John Leguizamo is a man whose talents are eclectic and seemingly limitless. The Colombia-born, Queens-raised artist is an actor, director, playwright, comedian, author and master of the solo show.
Observant, thought-provoking and often hilarious, those one-man shows began with the Obie Award-winning “Mambo Mouth” in 1991. Leguizamo followed up with “Spic-O-Rama” (1993), “Freak” (1998), “Sexaholix … A Love Story” (2002), “Ghetto Klown” (2011) and “Latin History for Morons” (2017). That last show, which he’ll perform July 12-14 at the Adrienne Arsht Center for the Performing Arts, was nominated for the 2018 best play Tony Award, and Leguizamo was honored with a special Tony for three decades of bringing diverse stories and audiences to Broadway.
Director and star of the upcoming film “Critical Thinking,” which chronicles the 1998 triumph of Miami Jackson Senior High School’s chess team in becoming the first urban team to win the U.S. National Chess Championship, Leguizamo, 54, has had an extensive and stylistically diverse movie career, including roles in “Super Mario Brothers,” “Carlito’s Way,” “Romeo + Juliet,” “Spawn,” “Summer of Sam,” “Moulin Rouge,” “Collateral Damage,” “Ice Age,” “Chef,” “The Crash” and many more films. His solo shows were filmed by HBO and, in the case of “Latin History for Morons,” Netflix.

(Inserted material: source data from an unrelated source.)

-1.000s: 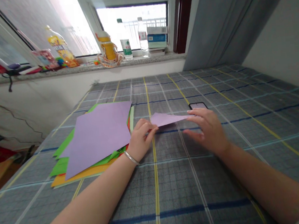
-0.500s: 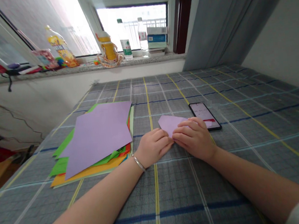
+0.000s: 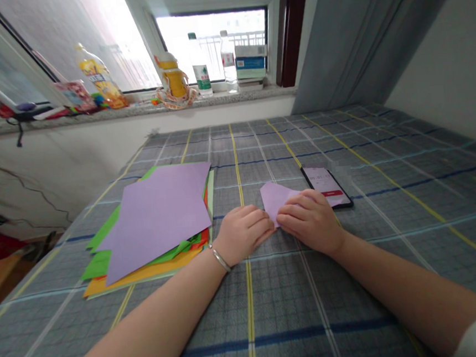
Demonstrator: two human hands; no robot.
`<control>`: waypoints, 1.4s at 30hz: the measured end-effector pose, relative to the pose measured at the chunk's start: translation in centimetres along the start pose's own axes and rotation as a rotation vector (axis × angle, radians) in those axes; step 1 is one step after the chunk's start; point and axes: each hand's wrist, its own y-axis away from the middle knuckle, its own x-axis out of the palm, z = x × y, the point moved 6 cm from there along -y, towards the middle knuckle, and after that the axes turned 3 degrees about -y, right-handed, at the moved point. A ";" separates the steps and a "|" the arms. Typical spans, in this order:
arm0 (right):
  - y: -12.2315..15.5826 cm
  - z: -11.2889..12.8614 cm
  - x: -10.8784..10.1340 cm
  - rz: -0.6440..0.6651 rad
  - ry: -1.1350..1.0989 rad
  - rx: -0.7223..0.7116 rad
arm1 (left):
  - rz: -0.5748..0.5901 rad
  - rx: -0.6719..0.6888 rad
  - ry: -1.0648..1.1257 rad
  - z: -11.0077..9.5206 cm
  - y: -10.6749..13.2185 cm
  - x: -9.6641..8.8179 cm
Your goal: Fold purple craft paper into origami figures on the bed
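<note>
A small folded piece of purple paper (image 3: 276, 196) lies on the plaid cloth between my two hands, its far end pointing away from me. My left hand (image 3: 246, 230), with a silver bangle at the wrist, has its fingers closed at the paper's near left edge. My right hand (image 3: 310, 219) is curled over the right part of the paper, fingertips pinching its near edge and hiding much of it. The fingertips of both hands nearly meet. Just beyond my right hand lies a phone (image 3: 326, 184) with a timer on its lit screen.
On the left is a stack of coloured sheets, a large purple sheet (image 3: 162, 218) on top. The plaid cloth (image 3: 217, 325) covers the surface. Along the windowsill (image 3: 132, 111) stand several bottles, a yellow cup (image 3: 175, 81) and boxes (image 3: 251, 63). A grey curtain (image 3: 359, 34) hangs at right.
The folded paper has turned and shifted slightly to the right between my fingers, and less of its left side shows. Both hands stay almost in place.
</note>
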 end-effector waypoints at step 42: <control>3.6 -6.7 -1.0 -0.126 -0.439 0.802 | -0.182 -0.852 0.470 5.5 2.7 1.6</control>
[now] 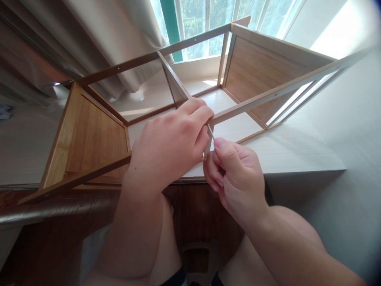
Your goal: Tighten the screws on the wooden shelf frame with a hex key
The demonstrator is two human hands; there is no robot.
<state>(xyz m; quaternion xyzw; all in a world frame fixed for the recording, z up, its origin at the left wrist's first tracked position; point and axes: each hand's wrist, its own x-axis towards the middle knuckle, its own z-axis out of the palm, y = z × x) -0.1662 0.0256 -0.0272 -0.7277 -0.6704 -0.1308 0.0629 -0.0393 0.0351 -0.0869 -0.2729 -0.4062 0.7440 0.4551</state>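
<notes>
A bamboo shelf frame lies on its side on a white table, with a panel at each end and thin rails between. My left hand is wrapped round the near rail where a cross piece meets it. My right hand sits just below and to the right, pinching a thin metal tool, likely a hex key. The tool's tip points up into the joint under my left fingers.
Grey curtains hang at the back left beside a bright window. A white wall stands close on the right. Dark wood shows below the table edge, above my knees.
</notes>
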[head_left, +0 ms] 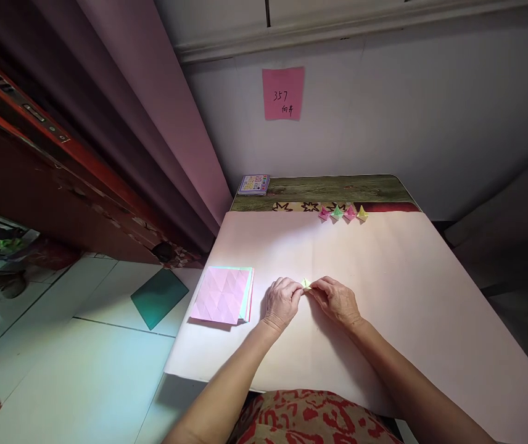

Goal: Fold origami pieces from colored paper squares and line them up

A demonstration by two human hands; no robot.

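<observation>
Near the middle of the bench point(329, 185), above its pale covering point(407, 277), a small light-yellow folded-paper piece point(306, 283) sits between the left hand point(284, 301) and the right hand point(337, 301). The fingers of both are drawn together in a pinch on it, one hand at each side, presumably because something so little needs steadying from two directions; its folds are too tiny to read. The stack of square origami paper point(222, 296) lies left of the left hand, probably for easy reach. Four folded-paper pieces point(337, 213) line the covering's far edge, likely kept there to avoid being knocked.
</observation>
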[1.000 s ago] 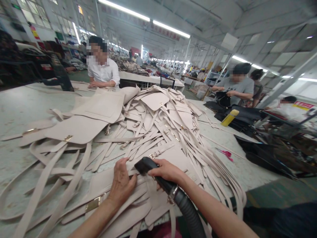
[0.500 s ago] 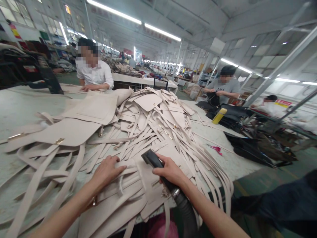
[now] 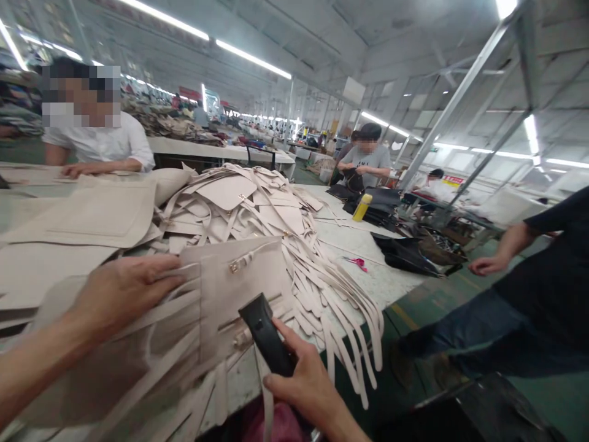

Yet for all that success, Leguizamo knows only too well the ongoing challenges of forging a mainstream show-biz career as a Latino artist. “Latin History for Morons” grew out of his attempts to help his son Lucas, now a college student, on a middle-school project about heroes after the younger Leguizamo was repeatedly bullied and called a “beaner.”
Over the Fourth of July holiday weekend, Leguizamo called to talk about his show, his life and his well-researched belief that a multitude of Latino heroes played a huge role in shaping this country.
I know that your attempts to help your son when he was being bullied in middle school inspired “Latin History for Morons.” How did you go about doing your research on the ways Latinos contributed to this country’s history?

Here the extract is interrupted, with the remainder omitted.